• Task brief:
Your task is to give the number of lines below that contain "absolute". Give no other text.

── Given information ──

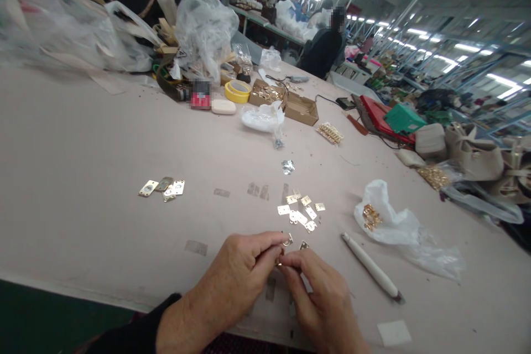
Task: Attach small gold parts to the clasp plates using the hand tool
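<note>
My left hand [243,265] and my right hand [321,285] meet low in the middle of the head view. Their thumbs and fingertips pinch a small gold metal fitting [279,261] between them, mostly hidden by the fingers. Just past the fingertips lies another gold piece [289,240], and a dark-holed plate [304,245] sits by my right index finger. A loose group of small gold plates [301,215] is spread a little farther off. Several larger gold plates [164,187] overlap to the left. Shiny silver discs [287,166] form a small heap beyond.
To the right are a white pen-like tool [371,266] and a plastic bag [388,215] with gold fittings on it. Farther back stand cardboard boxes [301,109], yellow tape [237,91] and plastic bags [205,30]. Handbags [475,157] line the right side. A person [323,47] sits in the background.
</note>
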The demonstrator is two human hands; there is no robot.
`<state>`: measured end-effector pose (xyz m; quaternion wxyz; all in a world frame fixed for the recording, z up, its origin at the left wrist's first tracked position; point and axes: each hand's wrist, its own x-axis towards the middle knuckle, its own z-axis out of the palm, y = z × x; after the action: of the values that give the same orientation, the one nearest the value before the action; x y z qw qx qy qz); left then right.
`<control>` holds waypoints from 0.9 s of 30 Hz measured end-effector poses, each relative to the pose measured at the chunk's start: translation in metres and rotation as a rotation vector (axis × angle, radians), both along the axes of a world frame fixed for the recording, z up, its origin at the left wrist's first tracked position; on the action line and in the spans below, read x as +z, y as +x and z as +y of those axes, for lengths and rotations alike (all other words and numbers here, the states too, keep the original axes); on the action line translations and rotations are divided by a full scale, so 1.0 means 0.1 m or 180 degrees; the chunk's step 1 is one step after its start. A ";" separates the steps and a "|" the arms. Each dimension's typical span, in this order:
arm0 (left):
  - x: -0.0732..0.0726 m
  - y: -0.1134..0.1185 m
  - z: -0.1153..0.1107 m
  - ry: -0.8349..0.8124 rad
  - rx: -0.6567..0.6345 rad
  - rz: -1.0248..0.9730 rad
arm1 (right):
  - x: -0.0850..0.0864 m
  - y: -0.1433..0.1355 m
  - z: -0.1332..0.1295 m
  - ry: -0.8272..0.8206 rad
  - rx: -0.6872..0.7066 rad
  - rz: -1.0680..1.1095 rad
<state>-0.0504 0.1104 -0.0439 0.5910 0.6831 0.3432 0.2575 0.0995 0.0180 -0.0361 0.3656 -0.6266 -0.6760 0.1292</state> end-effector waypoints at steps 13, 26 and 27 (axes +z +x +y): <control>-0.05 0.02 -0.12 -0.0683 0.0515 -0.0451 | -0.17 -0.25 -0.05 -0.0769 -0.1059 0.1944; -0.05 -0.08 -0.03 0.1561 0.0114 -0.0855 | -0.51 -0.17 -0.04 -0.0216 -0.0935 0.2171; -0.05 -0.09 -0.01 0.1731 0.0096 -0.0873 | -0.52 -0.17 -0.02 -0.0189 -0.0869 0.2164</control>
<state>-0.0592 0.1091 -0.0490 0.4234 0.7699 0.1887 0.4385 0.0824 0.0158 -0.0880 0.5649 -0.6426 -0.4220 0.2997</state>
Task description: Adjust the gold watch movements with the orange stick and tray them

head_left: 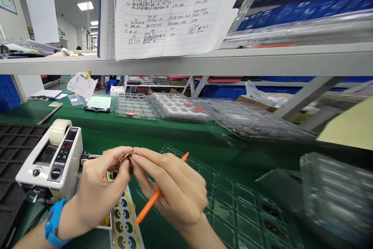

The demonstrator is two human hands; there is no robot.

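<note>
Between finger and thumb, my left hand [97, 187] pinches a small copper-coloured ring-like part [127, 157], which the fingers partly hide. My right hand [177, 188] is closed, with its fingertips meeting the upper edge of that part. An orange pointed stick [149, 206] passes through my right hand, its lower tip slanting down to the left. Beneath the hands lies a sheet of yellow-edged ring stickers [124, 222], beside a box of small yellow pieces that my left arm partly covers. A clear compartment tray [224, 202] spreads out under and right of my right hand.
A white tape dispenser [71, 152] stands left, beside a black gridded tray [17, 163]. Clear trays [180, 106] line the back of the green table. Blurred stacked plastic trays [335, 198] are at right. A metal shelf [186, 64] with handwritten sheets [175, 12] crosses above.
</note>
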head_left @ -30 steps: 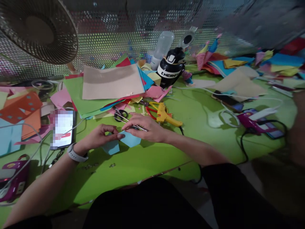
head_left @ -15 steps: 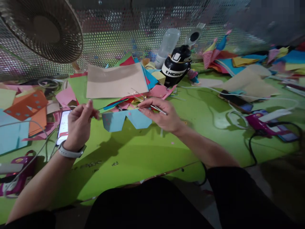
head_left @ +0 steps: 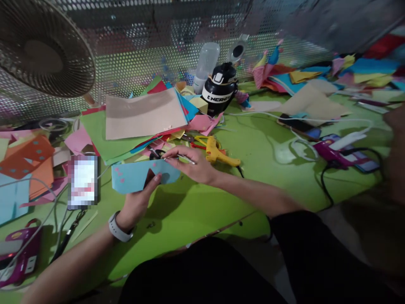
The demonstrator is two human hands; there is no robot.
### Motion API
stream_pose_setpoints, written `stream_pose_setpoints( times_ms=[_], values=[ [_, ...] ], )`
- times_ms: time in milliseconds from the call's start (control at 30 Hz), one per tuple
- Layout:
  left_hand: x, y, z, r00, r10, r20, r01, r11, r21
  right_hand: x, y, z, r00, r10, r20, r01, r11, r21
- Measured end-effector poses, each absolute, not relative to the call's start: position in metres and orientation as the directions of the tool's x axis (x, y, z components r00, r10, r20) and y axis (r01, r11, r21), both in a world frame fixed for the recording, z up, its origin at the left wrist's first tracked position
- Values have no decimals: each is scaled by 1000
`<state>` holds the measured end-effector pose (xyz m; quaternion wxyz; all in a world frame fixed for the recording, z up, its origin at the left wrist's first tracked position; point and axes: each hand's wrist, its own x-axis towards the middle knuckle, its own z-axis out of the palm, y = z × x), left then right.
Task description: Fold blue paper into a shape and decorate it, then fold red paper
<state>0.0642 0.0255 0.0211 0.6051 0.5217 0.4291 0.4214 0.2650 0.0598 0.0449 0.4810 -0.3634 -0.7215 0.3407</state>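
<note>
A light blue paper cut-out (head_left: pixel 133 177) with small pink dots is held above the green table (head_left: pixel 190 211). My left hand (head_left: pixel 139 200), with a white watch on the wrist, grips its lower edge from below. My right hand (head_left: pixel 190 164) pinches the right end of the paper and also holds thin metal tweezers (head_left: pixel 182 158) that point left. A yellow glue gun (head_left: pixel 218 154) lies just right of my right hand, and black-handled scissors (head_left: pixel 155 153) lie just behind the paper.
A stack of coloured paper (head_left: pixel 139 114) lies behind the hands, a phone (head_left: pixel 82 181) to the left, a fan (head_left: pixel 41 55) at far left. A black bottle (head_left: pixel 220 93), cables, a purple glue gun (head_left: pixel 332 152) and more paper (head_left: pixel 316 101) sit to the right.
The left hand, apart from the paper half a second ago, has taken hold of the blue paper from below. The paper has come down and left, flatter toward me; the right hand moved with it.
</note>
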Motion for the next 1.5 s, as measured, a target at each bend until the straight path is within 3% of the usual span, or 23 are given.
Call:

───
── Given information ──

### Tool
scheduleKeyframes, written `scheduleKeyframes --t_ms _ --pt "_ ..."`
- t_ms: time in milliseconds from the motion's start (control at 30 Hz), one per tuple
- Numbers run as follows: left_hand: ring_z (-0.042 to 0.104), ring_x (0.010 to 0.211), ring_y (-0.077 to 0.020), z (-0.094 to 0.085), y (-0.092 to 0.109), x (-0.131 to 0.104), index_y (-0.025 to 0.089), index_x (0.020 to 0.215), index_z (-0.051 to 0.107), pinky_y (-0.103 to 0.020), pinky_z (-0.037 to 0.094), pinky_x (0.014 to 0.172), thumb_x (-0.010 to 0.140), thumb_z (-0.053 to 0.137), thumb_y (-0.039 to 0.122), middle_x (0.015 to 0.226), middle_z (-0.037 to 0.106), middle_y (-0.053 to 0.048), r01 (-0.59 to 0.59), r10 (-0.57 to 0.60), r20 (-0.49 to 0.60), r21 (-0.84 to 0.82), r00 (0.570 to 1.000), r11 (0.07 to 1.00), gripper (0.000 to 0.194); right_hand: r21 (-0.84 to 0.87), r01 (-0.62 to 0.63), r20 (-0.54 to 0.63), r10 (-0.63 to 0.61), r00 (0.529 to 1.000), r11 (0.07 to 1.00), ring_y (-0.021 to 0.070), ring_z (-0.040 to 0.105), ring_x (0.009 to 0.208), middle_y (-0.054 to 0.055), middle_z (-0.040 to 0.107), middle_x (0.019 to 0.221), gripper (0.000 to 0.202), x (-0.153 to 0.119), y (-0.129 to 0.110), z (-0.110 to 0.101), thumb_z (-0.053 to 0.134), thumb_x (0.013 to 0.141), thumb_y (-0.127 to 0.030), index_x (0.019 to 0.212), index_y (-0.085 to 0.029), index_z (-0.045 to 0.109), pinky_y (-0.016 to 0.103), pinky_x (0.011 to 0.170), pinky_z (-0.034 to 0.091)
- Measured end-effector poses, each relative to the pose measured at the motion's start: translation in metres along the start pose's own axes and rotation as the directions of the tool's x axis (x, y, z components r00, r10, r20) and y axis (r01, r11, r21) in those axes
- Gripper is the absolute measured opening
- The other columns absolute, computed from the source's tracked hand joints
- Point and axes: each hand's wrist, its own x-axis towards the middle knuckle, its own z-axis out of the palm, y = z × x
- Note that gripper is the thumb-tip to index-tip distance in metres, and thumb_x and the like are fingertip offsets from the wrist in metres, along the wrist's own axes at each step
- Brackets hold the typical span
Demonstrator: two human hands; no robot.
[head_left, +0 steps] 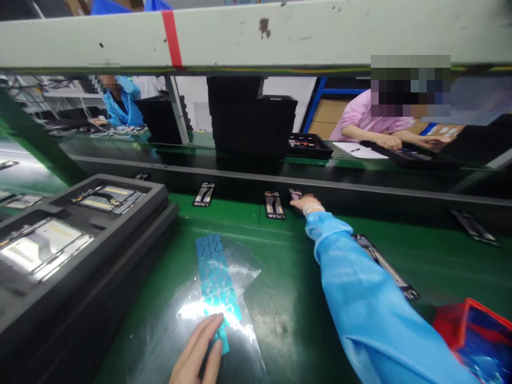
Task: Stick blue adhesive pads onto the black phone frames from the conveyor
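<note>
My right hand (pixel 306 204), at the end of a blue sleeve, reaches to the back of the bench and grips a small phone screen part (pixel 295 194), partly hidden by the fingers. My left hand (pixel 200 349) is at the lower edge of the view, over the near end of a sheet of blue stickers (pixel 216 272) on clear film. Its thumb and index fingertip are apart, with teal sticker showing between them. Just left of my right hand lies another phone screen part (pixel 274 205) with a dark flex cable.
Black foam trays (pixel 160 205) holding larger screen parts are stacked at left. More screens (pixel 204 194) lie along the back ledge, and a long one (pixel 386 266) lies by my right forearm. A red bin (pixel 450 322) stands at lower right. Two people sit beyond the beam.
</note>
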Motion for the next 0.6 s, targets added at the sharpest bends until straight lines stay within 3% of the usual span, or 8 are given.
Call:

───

• Result:
3